Comerciantes da Iguaçu
apreensivos com sistema
Os comerciantes da Avenida Iguaçu, próximo ao Hospital Pequeno Príncipe, já começaram a se organizar para evitar dificuldades com a implantação do Estar na região. O gerente da mercearia Khatib, Mohamed Khatib, disse que vai tentar recuar o espaço da calçada que existe na frente de seu comércio para fazer um estacionamento próprio para clientes. ‘‘Se não tivermos uma área de estacionamento gratuito, os clientes vão deixar de parar e, consequentemente, de comprar aqui’’, diz.
O dono de uma panificadora da região, Arno Gueths, afirmou que a rotatividade de carros pode auxiliar na venda de produtos, principalmente de pães e leite. Mas desde que os clientes não tenham que pagar para estacionar por cinco minutos no local, tempo que ele considera necessário para a compra. ‘‘Teremos que entrar em entendimento com as agentes da Diretran para que liberem os clientes durante o pequeno período que estiverem aqui’’, argumenta ele, ‘‘ninguém irá pagar Estar para comprar dez pães’’.

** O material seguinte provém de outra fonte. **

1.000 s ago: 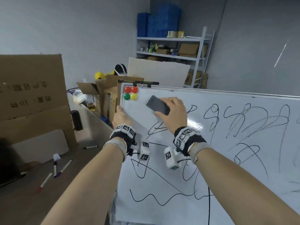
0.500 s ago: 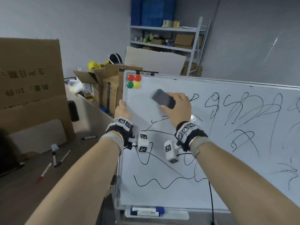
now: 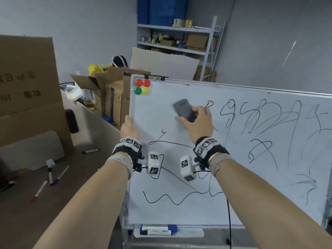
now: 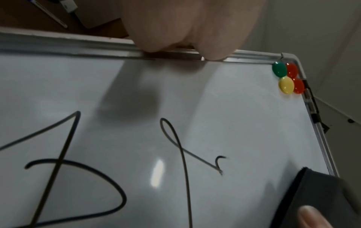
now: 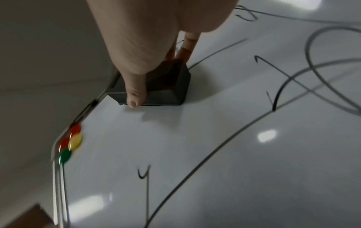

O proprietário de um açougue, Carlos Rocha, acha que a venda de carnes aumentará com a possível implantação do Estar na região. ‘‘Muita gente deixa o carro aqui pela manhã e só retira à noite, com o Estar evitaríamos este desperdício de vagas’’, declara.
Ontem, o diretor da Diretran, José Álvaro Twardowski, disse que não tem previsão de implantar áreas de Estar na Avenida Iguaçu. ‘‘Temos que respeitar o limite da zona central de tráfego que termina na Silva Jardim’’, justificou ele. (L.P.)